EXERCISE REQUIREMENTS:
Copy out each line of the data that includes the string "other".

+---+

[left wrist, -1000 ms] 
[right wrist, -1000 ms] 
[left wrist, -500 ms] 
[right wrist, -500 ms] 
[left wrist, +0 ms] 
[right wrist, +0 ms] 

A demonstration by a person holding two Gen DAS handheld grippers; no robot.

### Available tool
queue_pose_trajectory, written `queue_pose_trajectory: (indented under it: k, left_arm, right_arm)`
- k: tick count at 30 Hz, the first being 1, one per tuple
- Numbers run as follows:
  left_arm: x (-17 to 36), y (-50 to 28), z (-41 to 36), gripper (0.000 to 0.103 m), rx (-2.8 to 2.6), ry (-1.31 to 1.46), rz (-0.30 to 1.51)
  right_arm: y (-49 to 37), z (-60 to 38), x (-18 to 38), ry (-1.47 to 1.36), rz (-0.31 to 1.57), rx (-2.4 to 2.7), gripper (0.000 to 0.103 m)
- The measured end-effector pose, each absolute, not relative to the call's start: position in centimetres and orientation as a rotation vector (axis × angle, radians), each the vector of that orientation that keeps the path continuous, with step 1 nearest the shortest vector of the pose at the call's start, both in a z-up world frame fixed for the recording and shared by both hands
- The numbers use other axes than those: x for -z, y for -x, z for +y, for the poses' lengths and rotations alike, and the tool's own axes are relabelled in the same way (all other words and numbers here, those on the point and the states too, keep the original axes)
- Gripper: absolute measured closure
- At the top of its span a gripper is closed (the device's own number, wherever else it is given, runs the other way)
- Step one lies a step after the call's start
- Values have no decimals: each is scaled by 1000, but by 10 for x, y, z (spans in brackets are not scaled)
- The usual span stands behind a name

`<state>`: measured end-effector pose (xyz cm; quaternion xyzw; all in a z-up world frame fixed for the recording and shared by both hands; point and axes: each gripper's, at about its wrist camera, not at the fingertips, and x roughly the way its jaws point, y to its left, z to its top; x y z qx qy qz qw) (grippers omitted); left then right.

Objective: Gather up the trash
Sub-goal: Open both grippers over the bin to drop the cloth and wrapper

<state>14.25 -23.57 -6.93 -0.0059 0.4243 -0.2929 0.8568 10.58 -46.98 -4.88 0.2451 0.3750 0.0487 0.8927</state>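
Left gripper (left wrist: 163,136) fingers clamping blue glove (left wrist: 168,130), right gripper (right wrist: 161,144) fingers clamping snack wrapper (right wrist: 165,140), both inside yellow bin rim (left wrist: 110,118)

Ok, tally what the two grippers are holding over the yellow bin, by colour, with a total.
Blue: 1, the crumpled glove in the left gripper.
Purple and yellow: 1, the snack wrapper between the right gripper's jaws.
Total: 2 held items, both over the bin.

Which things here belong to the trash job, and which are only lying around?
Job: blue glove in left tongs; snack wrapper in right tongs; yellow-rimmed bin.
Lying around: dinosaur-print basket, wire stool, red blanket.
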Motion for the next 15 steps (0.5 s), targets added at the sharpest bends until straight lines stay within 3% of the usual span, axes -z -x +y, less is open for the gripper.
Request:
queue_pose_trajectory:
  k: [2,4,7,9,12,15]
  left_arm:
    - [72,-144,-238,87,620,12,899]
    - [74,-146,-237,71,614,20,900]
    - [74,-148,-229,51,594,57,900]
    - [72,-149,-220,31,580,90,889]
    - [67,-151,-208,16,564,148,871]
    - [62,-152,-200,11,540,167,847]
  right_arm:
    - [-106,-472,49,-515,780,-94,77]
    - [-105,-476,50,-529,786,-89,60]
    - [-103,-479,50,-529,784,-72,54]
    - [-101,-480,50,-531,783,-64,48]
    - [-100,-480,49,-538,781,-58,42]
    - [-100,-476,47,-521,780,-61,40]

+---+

EXERCISE ANSWER:
- The numbers use other axes than those: x for -z, y for -x, z for +y, for the poses' lengths and rotations alike, and the tool's own axes are relabelled in the same way (all other words and numbers here, those on the point and the states too, keep the original axes)
- At the top of its span a gripper is closed (the device's own number, wherever else it is given, runs the other way)

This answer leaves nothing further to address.